Transforming Conflict and Bullying in Schools through Mythodrama
Northwest Psychological Resources, Washington, USA
- *Corresponding Author:
- Lahab Al-Samarrai
Independent Affiliate, Northwest Psychological Resources
945 11th Avenue, Longview, Washington, USA
E-mail: [email protected]
Received September 25, 2015; Accepted March 05, 2016; Published April 12, 2016
Citation: Samarrai LA (2016) Transforming Conflict and Bullying in Schools through Mythodrama. J Psychiatry 19: 363 doi:10.4172/2378-5756.1000363
Copyright: © 2016 Samarrai LA. This is an open-access article distributed under the terms of the Creative Commons Attribution License, which permits unrestricted use, distribution, and reproduction in any medium, provided the original author and source are credited.

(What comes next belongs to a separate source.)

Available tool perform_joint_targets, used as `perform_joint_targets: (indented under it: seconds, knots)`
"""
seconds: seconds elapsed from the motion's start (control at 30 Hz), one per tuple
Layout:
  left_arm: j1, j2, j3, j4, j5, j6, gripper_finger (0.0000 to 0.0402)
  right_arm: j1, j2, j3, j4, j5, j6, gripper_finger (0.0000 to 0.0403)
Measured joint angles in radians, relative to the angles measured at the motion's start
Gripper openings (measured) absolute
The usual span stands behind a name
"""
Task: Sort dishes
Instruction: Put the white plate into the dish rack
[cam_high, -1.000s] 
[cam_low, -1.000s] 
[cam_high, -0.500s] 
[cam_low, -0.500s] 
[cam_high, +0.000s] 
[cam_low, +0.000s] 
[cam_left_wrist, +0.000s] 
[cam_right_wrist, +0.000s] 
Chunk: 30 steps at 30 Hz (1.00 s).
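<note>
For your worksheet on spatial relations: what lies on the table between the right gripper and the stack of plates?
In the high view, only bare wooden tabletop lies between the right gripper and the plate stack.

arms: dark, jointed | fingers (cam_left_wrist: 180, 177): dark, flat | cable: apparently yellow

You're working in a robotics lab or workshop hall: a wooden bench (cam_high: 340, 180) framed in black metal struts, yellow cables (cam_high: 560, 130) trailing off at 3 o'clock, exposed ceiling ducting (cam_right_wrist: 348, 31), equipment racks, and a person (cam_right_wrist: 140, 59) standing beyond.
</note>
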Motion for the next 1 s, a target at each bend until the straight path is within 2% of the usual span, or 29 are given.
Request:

The growth of violence among children and adolescents has become a growing concern both in the United States and in Europe. Recent examples include the Columbine School shootings, 2008 shootings at Northern Illinois University in which a student gunman killed six and wounded 18, and a shooting in February 2009 by a teenage gunman in Frankfort, Germany that killed 15, the majority of which were girls and women and the horrific incident in Erfurt, Germany when a student shot seventeen teachers and classmates. The growth of violence among children and adolescents has reached crisis proportions as the incidence of student and teacher shootings has reached epidemic proportions. Stories of bomb threats, bullying, gang activity, harassment and shootings have populated the media.